BRIEF
Look in the material below for the line with "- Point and" and the line with "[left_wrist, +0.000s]", then set down exactly those two lines and all lines between, nothing more.

(RECORD SET begins)

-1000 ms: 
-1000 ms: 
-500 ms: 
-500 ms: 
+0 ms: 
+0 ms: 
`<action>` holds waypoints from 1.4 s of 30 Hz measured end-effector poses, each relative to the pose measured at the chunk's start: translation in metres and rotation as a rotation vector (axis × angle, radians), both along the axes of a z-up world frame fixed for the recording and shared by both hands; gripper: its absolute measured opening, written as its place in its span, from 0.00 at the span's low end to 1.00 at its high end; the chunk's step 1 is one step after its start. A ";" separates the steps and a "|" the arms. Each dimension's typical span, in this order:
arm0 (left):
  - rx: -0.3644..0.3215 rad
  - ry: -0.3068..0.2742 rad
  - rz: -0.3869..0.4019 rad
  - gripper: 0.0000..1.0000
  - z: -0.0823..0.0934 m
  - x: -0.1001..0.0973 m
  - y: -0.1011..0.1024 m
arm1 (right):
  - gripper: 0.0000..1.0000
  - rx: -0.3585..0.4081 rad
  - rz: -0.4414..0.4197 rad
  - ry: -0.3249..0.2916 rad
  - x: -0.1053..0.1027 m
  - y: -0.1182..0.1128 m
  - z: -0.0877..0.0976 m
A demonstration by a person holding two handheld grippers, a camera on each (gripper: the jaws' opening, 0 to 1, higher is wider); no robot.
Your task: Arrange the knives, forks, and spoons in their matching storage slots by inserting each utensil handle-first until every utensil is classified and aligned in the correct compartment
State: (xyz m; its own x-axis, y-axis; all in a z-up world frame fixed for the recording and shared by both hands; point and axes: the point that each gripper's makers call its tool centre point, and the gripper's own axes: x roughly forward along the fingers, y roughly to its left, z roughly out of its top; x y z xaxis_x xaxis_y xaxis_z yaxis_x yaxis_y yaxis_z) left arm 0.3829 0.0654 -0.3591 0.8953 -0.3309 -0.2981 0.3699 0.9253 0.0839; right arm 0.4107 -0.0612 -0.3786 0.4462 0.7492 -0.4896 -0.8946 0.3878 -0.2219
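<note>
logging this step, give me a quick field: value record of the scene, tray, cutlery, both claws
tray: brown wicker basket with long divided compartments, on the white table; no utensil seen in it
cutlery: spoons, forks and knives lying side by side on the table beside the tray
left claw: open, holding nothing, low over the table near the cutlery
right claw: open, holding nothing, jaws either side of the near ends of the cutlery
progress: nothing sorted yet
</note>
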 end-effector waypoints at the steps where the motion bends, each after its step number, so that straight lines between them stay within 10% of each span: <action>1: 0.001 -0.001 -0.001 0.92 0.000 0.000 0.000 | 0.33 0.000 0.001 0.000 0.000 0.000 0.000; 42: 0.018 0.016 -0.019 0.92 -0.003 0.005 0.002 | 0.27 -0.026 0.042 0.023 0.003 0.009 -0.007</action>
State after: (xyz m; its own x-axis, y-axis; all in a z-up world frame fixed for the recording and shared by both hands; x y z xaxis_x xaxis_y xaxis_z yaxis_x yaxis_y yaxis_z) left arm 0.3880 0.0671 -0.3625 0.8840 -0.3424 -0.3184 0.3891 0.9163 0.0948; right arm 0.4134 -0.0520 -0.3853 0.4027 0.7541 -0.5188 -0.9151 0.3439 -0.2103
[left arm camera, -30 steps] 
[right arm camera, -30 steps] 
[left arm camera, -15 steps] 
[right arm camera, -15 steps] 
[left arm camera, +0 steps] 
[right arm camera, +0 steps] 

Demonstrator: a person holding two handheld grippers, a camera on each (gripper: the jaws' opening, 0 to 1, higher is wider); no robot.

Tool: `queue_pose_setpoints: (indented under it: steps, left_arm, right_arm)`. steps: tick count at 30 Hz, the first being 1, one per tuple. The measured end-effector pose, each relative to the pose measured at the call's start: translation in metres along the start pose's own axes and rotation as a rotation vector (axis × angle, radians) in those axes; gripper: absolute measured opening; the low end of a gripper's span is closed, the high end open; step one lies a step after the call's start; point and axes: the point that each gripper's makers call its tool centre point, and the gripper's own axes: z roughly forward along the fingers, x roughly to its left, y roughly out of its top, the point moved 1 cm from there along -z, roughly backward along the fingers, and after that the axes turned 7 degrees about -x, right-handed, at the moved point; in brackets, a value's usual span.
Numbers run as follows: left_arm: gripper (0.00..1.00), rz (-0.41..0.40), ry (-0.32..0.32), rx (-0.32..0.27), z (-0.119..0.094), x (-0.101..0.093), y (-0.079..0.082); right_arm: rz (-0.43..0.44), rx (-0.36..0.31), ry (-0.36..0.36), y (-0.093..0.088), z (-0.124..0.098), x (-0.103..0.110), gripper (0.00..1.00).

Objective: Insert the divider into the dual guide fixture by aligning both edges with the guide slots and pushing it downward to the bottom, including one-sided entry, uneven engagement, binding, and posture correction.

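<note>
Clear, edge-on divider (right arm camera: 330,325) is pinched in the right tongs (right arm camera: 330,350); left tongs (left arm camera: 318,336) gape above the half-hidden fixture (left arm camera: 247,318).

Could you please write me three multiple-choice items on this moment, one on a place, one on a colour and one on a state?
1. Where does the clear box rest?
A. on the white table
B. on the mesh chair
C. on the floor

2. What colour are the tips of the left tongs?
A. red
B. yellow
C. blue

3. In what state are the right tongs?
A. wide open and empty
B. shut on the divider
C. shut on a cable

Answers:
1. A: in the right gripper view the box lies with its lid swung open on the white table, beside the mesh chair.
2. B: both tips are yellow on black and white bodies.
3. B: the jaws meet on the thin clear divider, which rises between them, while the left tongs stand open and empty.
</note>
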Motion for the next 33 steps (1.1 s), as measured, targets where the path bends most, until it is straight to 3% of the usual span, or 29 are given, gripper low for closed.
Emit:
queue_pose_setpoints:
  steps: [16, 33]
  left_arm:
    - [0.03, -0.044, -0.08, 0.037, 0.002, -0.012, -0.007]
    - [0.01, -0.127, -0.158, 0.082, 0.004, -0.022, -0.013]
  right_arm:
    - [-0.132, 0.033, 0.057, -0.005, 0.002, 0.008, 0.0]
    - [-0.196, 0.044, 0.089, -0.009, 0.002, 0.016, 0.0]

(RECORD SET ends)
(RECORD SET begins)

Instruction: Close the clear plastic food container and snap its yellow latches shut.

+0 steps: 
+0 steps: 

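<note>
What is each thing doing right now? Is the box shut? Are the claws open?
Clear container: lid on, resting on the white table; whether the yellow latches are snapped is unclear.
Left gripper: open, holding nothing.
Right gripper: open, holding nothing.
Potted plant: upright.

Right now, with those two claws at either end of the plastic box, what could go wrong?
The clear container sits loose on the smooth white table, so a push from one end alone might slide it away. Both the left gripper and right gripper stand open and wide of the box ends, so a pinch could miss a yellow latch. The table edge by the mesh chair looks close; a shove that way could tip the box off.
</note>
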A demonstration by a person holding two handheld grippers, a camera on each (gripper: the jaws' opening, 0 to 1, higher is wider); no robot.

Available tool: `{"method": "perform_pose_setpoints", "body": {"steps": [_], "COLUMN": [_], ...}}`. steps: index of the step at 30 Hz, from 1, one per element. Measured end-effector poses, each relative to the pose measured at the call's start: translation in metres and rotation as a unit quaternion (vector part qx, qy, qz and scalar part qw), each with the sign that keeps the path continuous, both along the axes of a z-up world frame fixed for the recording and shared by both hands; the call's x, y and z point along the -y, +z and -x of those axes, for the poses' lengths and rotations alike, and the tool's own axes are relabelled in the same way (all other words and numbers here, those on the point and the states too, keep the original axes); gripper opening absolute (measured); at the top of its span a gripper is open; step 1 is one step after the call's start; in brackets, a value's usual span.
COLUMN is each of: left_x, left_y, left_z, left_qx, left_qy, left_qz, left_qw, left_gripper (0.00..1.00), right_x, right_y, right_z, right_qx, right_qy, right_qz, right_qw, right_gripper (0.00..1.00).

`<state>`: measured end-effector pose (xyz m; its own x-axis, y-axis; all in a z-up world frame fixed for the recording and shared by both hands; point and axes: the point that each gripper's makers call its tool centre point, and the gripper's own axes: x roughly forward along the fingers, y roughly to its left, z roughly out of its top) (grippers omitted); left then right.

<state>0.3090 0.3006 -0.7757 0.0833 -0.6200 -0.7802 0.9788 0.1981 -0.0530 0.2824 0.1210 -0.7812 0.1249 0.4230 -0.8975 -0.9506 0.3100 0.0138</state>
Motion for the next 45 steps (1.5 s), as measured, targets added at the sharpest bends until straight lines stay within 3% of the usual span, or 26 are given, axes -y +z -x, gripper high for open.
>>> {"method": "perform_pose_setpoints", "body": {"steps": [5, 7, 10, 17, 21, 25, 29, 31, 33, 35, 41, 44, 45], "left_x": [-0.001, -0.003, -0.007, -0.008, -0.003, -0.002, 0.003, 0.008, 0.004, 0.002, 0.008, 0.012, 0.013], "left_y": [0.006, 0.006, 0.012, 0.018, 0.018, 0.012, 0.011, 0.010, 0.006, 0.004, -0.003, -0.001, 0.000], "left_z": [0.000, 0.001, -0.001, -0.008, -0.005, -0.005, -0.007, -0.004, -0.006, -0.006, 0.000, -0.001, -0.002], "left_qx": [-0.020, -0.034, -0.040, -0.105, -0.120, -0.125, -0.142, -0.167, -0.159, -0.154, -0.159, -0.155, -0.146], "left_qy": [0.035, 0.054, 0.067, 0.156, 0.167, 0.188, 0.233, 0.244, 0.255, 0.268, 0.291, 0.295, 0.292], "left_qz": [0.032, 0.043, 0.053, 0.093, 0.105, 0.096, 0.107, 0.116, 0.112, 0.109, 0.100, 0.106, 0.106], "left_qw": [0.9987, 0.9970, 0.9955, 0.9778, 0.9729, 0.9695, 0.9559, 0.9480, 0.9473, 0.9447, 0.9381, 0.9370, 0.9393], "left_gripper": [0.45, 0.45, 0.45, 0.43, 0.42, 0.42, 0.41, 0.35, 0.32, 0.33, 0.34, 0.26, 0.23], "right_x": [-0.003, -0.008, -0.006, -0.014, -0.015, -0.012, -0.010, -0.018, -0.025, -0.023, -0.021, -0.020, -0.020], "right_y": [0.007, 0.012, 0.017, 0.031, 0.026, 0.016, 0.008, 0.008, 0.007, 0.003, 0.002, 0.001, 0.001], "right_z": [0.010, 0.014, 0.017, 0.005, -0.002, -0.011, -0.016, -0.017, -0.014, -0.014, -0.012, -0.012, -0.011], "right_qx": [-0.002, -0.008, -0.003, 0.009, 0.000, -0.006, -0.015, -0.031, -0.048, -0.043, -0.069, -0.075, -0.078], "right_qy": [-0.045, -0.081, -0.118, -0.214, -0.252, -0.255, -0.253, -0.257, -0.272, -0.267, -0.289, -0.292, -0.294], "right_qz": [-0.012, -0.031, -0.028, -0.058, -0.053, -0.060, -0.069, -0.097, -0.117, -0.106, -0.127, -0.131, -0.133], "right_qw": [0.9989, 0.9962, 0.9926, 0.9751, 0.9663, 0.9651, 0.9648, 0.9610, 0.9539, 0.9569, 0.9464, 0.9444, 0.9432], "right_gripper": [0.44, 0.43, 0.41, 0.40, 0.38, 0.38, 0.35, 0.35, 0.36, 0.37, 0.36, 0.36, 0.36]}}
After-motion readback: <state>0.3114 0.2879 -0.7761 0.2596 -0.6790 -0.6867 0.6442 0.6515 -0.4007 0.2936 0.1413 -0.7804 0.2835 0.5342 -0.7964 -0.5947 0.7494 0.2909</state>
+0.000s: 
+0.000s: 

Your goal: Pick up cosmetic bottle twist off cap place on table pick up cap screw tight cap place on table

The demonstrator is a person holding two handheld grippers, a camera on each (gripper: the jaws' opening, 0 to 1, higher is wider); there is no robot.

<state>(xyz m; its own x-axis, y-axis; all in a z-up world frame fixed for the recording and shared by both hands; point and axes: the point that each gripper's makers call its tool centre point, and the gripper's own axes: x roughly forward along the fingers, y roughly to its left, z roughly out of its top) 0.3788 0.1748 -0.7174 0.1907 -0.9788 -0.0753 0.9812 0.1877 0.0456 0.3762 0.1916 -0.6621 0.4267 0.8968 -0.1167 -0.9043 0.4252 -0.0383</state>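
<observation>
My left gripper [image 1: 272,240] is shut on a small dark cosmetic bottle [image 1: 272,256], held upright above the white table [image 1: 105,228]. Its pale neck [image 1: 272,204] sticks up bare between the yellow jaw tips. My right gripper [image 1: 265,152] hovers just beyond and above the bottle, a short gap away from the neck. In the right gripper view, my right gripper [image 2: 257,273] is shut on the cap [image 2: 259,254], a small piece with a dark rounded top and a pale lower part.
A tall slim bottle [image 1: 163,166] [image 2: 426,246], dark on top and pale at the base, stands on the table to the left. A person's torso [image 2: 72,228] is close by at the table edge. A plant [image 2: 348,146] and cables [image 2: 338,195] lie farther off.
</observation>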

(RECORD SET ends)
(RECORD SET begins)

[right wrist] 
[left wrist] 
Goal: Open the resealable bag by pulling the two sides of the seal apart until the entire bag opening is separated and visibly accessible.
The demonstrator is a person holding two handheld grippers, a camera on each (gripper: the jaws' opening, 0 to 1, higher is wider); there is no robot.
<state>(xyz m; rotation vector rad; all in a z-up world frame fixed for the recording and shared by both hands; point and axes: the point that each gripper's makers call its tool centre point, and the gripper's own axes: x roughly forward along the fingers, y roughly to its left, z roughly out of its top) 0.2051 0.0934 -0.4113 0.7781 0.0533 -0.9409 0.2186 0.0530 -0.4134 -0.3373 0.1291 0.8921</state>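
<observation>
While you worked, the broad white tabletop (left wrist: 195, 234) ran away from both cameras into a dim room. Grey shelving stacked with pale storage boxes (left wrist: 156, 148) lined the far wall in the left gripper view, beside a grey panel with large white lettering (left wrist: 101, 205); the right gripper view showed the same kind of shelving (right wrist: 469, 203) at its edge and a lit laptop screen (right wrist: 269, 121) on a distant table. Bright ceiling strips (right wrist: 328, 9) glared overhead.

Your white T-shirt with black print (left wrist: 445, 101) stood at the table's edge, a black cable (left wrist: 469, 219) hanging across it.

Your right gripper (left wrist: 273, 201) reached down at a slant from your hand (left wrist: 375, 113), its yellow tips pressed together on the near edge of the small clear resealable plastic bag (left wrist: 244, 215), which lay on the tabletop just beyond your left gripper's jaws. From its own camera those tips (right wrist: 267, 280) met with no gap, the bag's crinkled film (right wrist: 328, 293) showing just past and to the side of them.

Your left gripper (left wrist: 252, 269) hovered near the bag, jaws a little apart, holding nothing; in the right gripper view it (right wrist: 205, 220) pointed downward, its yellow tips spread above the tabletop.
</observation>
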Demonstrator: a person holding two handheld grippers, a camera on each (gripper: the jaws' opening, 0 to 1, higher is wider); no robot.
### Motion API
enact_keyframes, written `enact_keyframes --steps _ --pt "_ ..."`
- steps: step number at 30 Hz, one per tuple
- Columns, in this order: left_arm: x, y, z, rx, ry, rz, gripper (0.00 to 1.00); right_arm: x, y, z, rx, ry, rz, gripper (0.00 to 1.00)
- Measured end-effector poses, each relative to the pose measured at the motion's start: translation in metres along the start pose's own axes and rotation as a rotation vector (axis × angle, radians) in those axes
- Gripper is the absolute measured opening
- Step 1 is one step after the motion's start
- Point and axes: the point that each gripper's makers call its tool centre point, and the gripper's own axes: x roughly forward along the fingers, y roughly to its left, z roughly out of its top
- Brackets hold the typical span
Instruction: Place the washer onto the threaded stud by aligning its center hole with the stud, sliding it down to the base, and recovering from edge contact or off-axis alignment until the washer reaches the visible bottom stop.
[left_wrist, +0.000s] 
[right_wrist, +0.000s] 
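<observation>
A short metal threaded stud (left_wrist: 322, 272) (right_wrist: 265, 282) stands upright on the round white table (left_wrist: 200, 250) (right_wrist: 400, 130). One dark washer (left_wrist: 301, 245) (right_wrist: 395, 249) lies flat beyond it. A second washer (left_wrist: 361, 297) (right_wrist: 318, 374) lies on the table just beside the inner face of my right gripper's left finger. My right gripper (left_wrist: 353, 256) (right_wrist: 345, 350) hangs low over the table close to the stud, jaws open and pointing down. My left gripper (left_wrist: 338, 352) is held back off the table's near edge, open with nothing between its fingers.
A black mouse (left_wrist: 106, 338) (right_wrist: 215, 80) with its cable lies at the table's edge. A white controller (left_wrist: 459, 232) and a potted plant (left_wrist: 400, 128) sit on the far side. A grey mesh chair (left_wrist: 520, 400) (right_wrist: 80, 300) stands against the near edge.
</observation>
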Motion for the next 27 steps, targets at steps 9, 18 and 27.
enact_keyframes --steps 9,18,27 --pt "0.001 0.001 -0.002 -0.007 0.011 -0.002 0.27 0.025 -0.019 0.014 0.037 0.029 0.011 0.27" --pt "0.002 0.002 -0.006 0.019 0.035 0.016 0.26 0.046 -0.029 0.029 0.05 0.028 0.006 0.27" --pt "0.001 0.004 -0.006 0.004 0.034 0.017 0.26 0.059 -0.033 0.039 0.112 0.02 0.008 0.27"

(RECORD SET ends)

ANSWER SECTION
- Point and axes: the point that each gripper's makers call its tool centre point, and the gripper's own axes: x roughly forward along the fingers, y roughly to its left, z roughly out of its top
- Brackets hold the typical span
Instruction: Place the washer onto the threaded stud by aligning its center hole with the stud, sliding it down to the base, and recovering from edge contact or off-axis alignment until the washer reaches the visible bottom stop.
[left_wrist, +0.000s] 

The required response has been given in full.